Print out the full listing exactly as it reads.

*** Block opens ***

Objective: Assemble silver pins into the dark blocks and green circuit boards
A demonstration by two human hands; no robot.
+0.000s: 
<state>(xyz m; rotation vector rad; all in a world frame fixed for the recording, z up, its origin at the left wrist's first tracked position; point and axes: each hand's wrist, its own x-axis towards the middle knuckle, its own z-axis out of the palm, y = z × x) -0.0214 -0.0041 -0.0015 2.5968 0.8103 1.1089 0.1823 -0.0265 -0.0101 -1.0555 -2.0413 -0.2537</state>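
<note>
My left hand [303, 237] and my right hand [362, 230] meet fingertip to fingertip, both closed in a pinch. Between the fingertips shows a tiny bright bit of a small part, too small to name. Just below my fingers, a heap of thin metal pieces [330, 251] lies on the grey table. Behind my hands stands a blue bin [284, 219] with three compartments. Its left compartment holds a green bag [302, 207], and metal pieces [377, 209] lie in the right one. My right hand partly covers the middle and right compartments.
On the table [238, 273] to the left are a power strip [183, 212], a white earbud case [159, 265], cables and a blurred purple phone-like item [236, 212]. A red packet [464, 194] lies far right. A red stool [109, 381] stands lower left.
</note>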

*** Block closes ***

**WRITTEN RESPONSE**
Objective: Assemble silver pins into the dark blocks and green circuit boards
A demonstration by two human hands; no robot.
+0.000s: 
<state>(xyz m; rotation vector rad; all in a world frame fixed for the recording, z up, its origin at the left wrist's first tracked position; point and axes: each hand's wrist, its own x-axis towards the middle knuckle, its own z-axis out of the palm, y = z × x) -0.0214 -0.0041 -0.0015 2.5968 0.8103 1.1089 0.1823 -0.0265 -0.0101 -1.0555 -2.0413 -0.2537</state>
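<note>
My left hand [303, 237] and my right hand [362, 230] meet fingertip to fingertip, both closed in a pinch. Between the fingertips shows a tiny bright bit of a small part, too small to name. Just below my fingers, a heap of thin metal pieces [330, 251] lies on the grey table. Behind my hands stands a blue bin [284, 219] with three compartments. Its left compartment holds a green bag [302, 207], and metal pieces [377, 209] lie in the right one. My right hand partly covers the middle and right compartments.
On the table [238, 273] to the left are a power strip [183, 212], a white earbud case [159, 265], cables and a blurred purple phone-like item [236, 212]. A red packet [464, 194] lies far right. A red stool [109, 381] stands lower left.
</note>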

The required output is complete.